Print every line below exactly. Skip the pictures.

- [Supplied information]:
────────
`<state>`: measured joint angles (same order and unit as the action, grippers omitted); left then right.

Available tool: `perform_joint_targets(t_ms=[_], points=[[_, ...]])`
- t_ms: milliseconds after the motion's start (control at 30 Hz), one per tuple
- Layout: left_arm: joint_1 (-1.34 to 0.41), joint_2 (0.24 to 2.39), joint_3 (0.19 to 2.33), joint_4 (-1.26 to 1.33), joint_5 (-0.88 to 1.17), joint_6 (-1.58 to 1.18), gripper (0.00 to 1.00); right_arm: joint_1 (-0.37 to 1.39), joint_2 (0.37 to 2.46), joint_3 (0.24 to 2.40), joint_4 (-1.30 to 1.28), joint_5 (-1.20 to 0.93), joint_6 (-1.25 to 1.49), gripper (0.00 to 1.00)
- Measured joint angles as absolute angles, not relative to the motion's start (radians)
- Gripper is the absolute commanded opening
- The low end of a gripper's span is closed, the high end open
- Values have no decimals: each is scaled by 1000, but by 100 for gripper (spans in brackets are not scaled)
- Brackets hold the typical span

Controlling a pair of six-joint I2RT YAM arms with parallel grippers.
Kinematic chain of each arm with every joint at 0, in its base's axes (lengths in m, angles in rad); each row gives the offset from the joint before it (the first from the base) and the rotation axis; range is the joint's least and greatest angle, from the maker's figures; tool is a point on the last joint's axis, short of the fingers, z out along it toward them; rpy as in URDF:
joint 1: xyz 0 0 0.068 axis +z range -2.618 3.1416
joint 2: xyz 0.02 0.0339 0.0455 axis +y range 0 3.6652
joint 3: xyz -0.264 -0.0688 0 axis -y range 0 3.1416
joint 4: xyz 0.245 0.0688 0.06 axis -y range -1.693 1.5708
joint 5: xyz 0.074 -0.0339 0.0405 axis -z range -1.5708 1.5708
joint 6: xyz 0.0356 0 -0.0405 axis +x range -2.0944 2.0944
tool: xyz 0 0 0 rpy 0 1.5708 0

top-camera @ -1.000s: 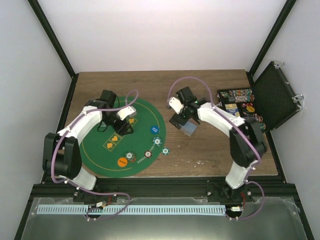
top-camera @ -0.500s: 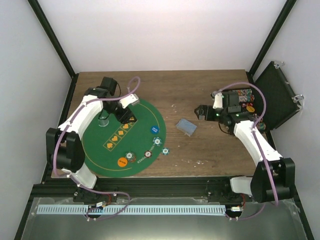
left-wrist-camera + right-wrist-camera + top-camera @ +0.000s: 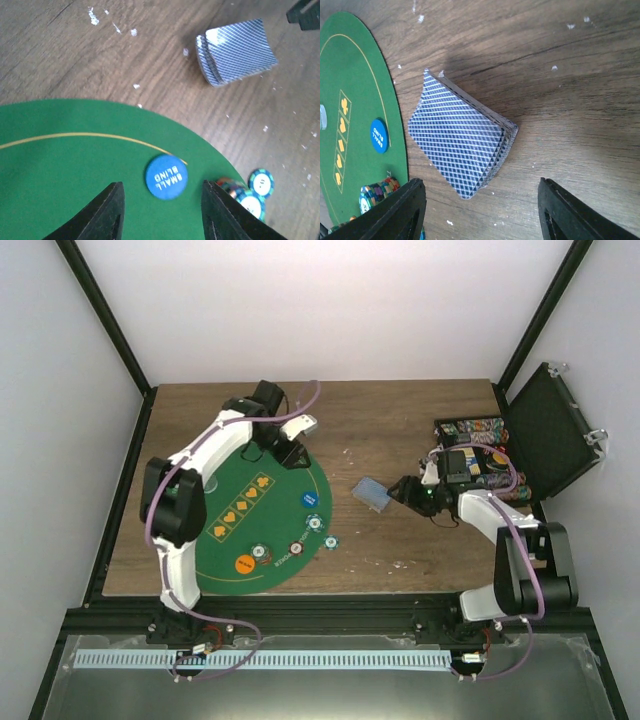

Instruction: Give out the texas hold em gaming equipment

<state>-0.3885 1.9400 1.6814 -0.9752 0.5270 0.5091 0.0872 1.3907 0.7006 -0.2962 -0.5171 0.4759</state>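
Note:
A deck of playing cards [image 3: 370,494] with grey-blue backs lies on the wood table just right of the green mat; it also shows in the right wrist view [image 3: 460,140] and the left wrist view [image 3: 235,51]. My right gripper [image 3: 402,490] [image 3: 480,181] is open and empty, just right of the deck. My left gripper [image 3: 294,452] [image 3: 162,186] is open and empty above the mat's back right part, over a blue "SMALL BLIND" chip [image 3: 166,177] [image 3: 309,499]. An orange chip [image 3: 244,563], a red-white chip [image 3: 297,548] and teal chips [image 3: 315,522] lie along the mat's near edge.
The green half-round mat [image 3: 215,550] covers the table's left half. An open black case [image 3: 552,430] stands at the right edge, its tray [image 3: 470,432] full of chips. One teal chip [image 3: 329,541] lies on the wood beside the mat.
My right gripper left the deck on the table, pulled back toward the case, then returned beside the deck. My left arm swung from the mat's left part to its back right edge.

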Motion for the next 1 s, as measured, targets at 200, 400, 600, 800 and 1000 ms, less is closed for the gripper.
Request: perform_joint_targets(t_ms=[200,400,600,800,1000], points=[[-440,2076,1760,-910,528,313,39,87,1475,688,-223,-545,497,54],[-540,2161,1805,-838,545,177,34,87,1554,690,-173,-567,499,51],[-585,2291,1887,-804,577,88,36,87,1595,691,-137,-600,500,50],[-588,2371,1930,-788,624,31,38,88,1630,699,-101,-633,506,47],[-588,2374,1934,-778,667,6,38,97,1691,747,-73,-659,509,45]])
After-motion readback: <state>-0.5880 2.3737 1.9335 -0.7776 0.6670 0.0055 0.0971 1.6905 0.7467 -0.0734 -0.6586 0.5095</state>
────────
- [Expected answer]:
`<state>`: measured joint angles (same order and unit as the action, grippers omitted); left then right.

Available tool: `perform_joint_targets(t_ms=[_], points=[[_, ...]])`
- t_ms: milliseconds after the motion's start (control at 30 Hz), one per tuple
- Layout: left_arm: joint_1 (-1.34 to 0.41), joint_2 (0.24 to 2.39), joint_3 (0.19 to 2.33), joint_4 (-1.26 to 1.33), joint_5 (-0.88 to 1.17), joint_6 (-1.58 to 1.18), gripper (0.00 to 1.00); right_arm: joint_1 (-0.37 to 1.39), joint_2 (0.37 to 2.46), joint_3 (0.24 to 2.40), joint_4 (-1.30 to 1.28), joint_5 (-1.20 to 0.93), joint_6 (-1.25 to 1.49), gripper (0.00 to 1.00)
- Measured joint angles as absolute angles, not relative to the motion's start (radians)
- Gripper is the absolute commanded opening
- The low end of a gripper's span is closed, the high end open
- Values have no decimals: each is scaled by 1000, but by 100 for gripper (spans in brackets are not scaled)
- Brackets hold the typical span

Controlling a pair of six-joint I2RT YAM arms with parallel grippers.
Kinematic chain of each arm with every joint at 0, in its base's axes (lengths in m, angles in rad); each row gives the offset from the joint before it (the first from the base) and the rotation axis; range is the joint's least and greatest angle, from the maker's figures; tool is a point on the last joint's axis, short of the fingers, z out along it toward them; rpy as in URDF:
joint 1: xyz 0 0 0.068 axis +z range -2.618 3.1416
joint 2: xyz 0.02 0.0339 0.0455 axis +y range 0 3.6652
joint 3: xyz -0.264 -0.0688 0 axis -y range 0 3.1416
joint 4: xyz 0.245 0.0688 0.06 axis -y range -1.693 1.5708
joint 5: xyz 0.074 -0.0339 0.0405 axis -z range -1.5708 1.5708
joint 6: xyz 0.0356 0 -0.0405 axis +x range -2.0944 2.0944
tool: xyz 0 0 0 rpy 0 1.5708 0

top-camera @ -1.000s: 
top-camera @ -0.500s: 
left-wrist-camera + right-wrist-camera + top-camera @ +0.000s: 

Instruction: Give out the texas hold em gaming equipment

<state>-0.3885 1.9400 1.6814 -0.9752 0.5270 0.5091 0.0872 1.3907 0.7006 -0.2962 -0.5171 0.4759</state>
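Note:
A deck of playing cards [image 3: 370,494] with grey-blue backs lies on the wood table just right of the green mat; it also shows in the right wrist view [image 3: 460,140] and the left wrist view [image 3: 235,51]. My right gripper [image 3: 402,490] [image 3: 480,181] is open and empty, just right of the deck. My left gripper [image 3: 294,452] [image 3: 162,186] is open and empty above the mat's back right part, over a blue "SMALL BLIND" chip [image 3: 166,177] [image 3: 309,499]. An orange chip [image 3: 244,563], a red-white chip [image 3: 297,548] and teal chips [image 3: 315,522] lie along the mat's near edge.
The green half-round mat [image 3: 215,550] covers the table's left half. An open black case [image 3: 552,430] stands at the right edge, its tray [image 3: 470,432] full of chips. One teal chip [image 3: 329,541] lies on the wood beside the mat.
My right gripper left the deck on the table, pulled back toward the case, then returned beside the deck. My left arm swung from the mat's left part to its back right edge.
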
Motion for the next 1 s, as measured, targets at 200, 400, 600, 800 and 1000 ms, less is closed for the gripper.
Request: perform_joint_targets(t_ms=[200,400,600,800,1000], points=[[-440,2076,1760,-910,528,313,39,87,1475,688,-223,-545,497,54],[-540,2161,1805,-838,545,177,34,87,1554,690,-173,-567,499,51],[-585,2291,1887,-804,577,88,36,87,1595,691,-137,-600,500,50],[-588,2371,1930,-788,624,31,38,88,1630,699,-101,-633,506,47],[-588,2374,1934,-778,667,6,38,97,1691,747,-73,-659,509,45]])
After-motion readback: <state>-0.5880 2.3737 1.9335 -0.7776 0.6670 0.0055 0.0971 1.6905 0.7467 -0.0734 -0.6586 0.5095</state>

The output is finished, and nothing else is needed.